Task item:
For each line of the listing below that contains the string "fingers", copy the line.
• • • •
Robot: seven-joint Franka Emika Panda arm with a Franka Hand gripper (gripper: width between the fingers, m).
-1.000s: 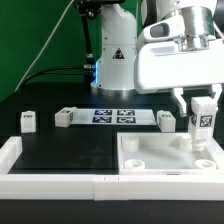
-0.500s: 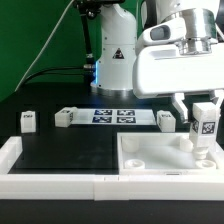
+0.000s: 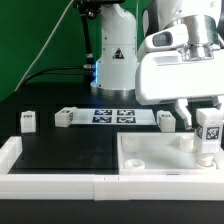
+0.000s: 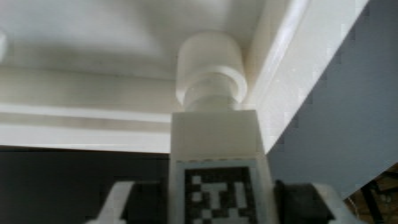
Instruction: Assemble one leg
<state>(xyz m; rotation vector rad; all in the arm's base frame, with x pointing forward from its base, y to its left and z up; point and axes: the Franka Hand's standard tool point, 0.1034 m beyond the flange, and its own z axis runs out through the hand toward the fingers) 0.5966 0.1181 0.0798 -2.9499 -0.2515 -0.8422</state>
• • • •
Completed task:
Robot: seven-joint Franka Emika Panda arm with a Franka Hand gripper (gripper: width between the fingers, m).
<state>(xyz m; rotation vector rad; all in the arm's base frame, with x pointing forward from its base, y to its left and z up; point and axes: the Franka Hand's standard tool point, 0.1034 m beyond the flange, and its own z axis runs out through the hand toward the fingers) 0.5966 0.1181 0.0798 -2.9499 -0.2515 -0.8422</state>

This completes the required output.